What do the Titanic, the Works Progress Administration (WPA) and the Spanish artist Pablo Picasso have in common? Jackson Pollock, who some art critics hail as the American Picasso.
Jackson Pollock was born in 1912, the year the Titanic sank. I’m not old enough to have lived through the Depression (the Great Recession, yes) but I’m told they still teach school children about the WPA, created under President FDR to provide much needed jobs. The Federal Art Project paid workers like Pollock a weekly wage, and he was able to earn a modest living as an artist for some crucial years. These are some of the wonderful things one learns when going to see a well-curated museum exhibit of a great artist. We in Dallas are lucky to have an art scene that continues to explode. Recently it exploded with Jackson Pollock at the Dallas Museum of Art. It’s the largest-ever exhibit of his work and only the third major one in the U.S. That packs a punch when you realize JP died sixty years ago, in 1956.
Compared to the experts, what I know about the fine arts such as painting and sculpture might fill an expresso cup. I’m a work-in-progress so I’ll approach Jackson Pollock–like everything else–in story form. Someone who knows a lot about art said that JP could sling paint around a canvas with the accuracy of a cowboy twirling a lasso. It’s a great metaphor and I didn’t hear it at the museum. After being blown away by the exhibit, I went to see the new documentary about art patron Peggy Guggenheim to see what else I could learn. She was the one who “discovered” JP five years before LIFE Magazine made him famous in August 1949. LIFE showed photos of his work and asked the question: “Is he the greatest living painter in the U.S.?”

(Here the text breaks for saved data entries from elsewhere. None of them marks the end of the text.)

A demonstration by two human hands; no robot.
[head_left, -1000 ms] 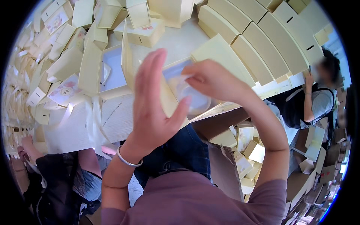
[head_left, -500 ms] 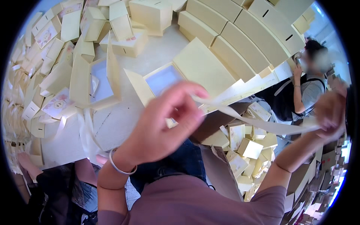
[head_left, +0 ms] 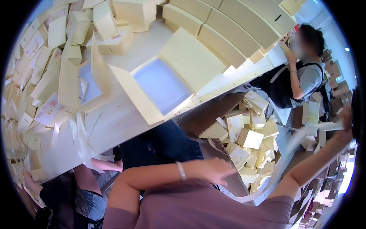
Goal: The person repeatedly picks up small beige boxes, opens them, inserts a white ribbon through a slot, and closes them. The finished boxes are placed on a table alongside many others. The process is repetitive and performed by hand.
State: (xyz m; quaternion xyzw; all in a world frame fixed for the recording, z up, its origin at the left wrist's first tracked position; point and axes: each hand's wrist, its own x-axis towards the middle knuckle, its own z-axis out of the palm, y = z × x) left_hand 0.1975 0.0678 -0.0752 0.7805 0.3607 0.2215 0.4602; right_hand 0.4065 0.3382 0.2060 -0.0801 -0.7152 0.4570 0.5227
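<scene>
A cream ribbon (head_left: 288, 156) hangs in a blurred loop on my right. Raised to the far right rim, my right hand (head_left: 345, 124) is closed on one part of it. My left hand (head_left: 215, 171), with a bangle at the wrist, is across my front, its fingers stretched out and slightly smeared. The ribbon's lower stretch (head_left: 248, 198) passes just below these fingers, apart from them as far as I can see. In front of me on the table lies an open cream box (head_left: 163, 86), flaps spread and pale lilac inside. Neither hand touches it.
Closed cream boxes (head_left: 228, 34) stand in rows at the back, with more piled left. Another open box (head_left: 89, 82) and loose ribbons (head_left: 79, 133) lie on the table (head_left: 110, 131). A carton (head_left: 228, 162) of small boxes stands right. Co-workers are at right (head_left: 310, 80) and lower left (head_left: 57, 194).
My left hand has dropped from above the open box to my front, letting go of the ribbon. My right hand has shifted slightly outward, still with the ribbon. The view has shifted.
</scene>
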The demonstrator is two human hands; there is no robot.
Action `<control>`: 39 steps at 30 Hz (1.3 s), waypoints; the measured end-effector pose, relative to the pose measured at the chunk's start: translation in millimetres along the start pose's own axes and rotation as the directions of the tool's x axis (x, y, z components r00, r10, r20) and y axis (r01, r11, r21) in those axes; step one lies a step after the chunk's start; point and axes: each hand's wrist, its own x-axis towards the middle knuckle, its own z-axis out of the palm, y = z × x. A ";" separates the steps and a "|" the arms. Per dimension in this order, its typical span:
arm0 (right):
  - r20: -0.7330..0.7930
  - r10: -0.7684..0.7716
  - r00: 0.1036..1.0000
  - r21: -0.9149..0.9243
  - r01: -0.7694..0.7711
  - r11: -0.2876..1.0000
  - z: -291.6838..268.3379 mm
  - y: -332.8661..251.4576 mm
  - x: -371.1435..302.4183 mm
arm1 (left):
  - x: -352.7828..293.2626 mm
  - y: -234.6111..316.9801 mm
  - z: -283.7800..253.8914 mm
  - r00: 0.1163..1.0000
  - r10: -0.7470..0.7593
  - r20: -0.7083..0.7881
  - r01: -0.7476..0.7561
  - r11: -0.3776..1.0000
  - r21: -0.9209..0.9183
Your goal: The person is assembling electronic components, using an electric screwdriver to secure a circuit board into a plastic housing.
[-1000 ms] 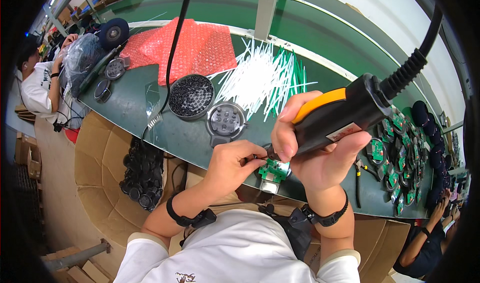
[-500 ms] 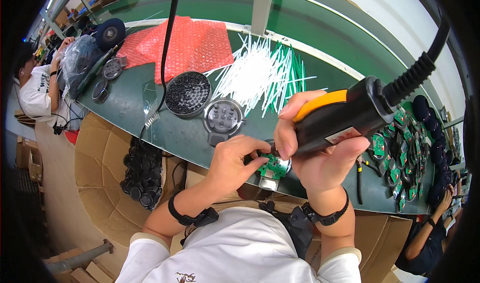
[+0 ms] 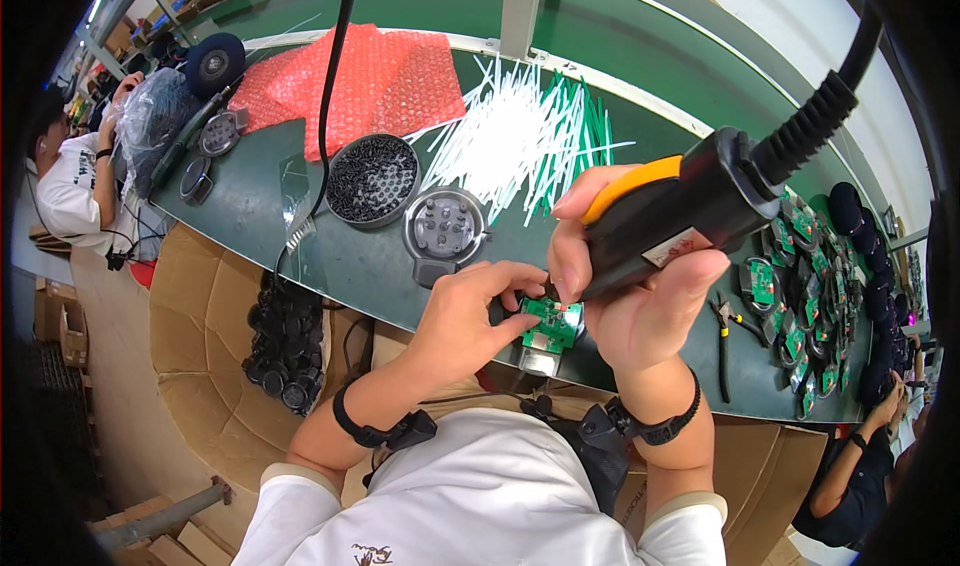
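Note:
My right hand (image 3: 645,301) grips a black electric screwdriver (image 3: 680,206) with an orange lever, its body slanting up to the right into a thick cable. The screwdriver's tip end points down at a green circuit board (image 3: 548,328), mostly hidden by my fingers. At the board's left side my left hand (image 3: 470,316) is closed, thumb at the board's edge and index finger beside the tip. A silvery part sticks out below the board, over the table's front edge. Beyond my left hand lies a round dark case (image 3: 443,229); a round tin of small black screws (image 3: 373,181) stands beside it.
White and green strips (image 3: 520,141) and red bubble wrap (image 3: 370,81) lie at the back. Many board units (image 3: 805,306) and pliers (image 3: 724,346) are at right. A cardboard box (image 3: 215,336) of black parts stands left. Co-workers sit on both sides; a black cable hangs ahead.
The screwdriver and my right hand have shifted slightly left and down. The view has tilted a little; my left hand stays by the board, of which slightly more shows.

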 end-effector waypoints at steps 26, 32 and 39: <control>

While Pablo Picasso had a famous “blue period”, JP had a less famous “black” one, and the new exhibit explores his black paintings or “pourings” in depth. You’ve got to admire a guy who’s beginning to get some good press for his colorful paintings and goes off in a new direction that most people don’t get. “Technique is just a means of arriving at a statement.” JP. Picasso got rich in his lifetime but JP never did, even though some of his paintings are today worth more than $100 million. Poverty didn’t kill him–the bottle did. He fell in and out of alcoholism (mostly in) and flipped a car on the way home from a party in the Hamptons. Today East Hampton is a posh place, a summer playground for the rich and famous. Not in JP’s day and neighborhood. Still, he couldn’t have bought the small house out there without Peggy Guggenheim’s help. She gave him the down payment and a small monthly stipend. He built a studio out of a barn on the property. He was happy there–as happy as a tortured drunken artist can be–in part because it reminded him of the rural and wide-open spaces of his youth: Cody, Wyoming was where he was born, the youngest of five brothers. He moved around a lot as a kid–Arizona, L.A. and landed in New York City by the time he was eighteen. He did go to art school and his early work, like Picasso’s, was more traditional. JP was influenced by the European artists who arrived in NY to escape WWII. Surrealists, the abstract artists. Abstract Expressionism might have been born in Europe, if not for the war. But it wasn’t, and JP became the first American painter to be taken seriously in Europe without having spent time there. He stopped drinking for two years, 1948-1950, and created many of the paintings that gave him international recognition. “Life and work are one, and neither is real for me without the other.” JP. Then came his new “black” period: 1951-53. Three years later he was dead at 44. Six months before he died, TIME Magazine mocked him, dubbing him Jack the Dripper.
JP wasn’t a perfect human being. But whatever your religious or spiritual beliefs, I’m betting that seeing the exhibit Jackson Pollock: Blind Spots or some future exhibit would make you pray: that there’s a God looking after JP and that the man is now swinging on a star looking down at this exhibit and realizing that his life and work really mattered a lot, OR, that he’s been reincarnated as a billionaire with a summer place in the Hamptons, gazing at the Pollock on his wall that he didn’t really want to sell except he needed the money–the $50 or $200 or whatever pittance he got for it.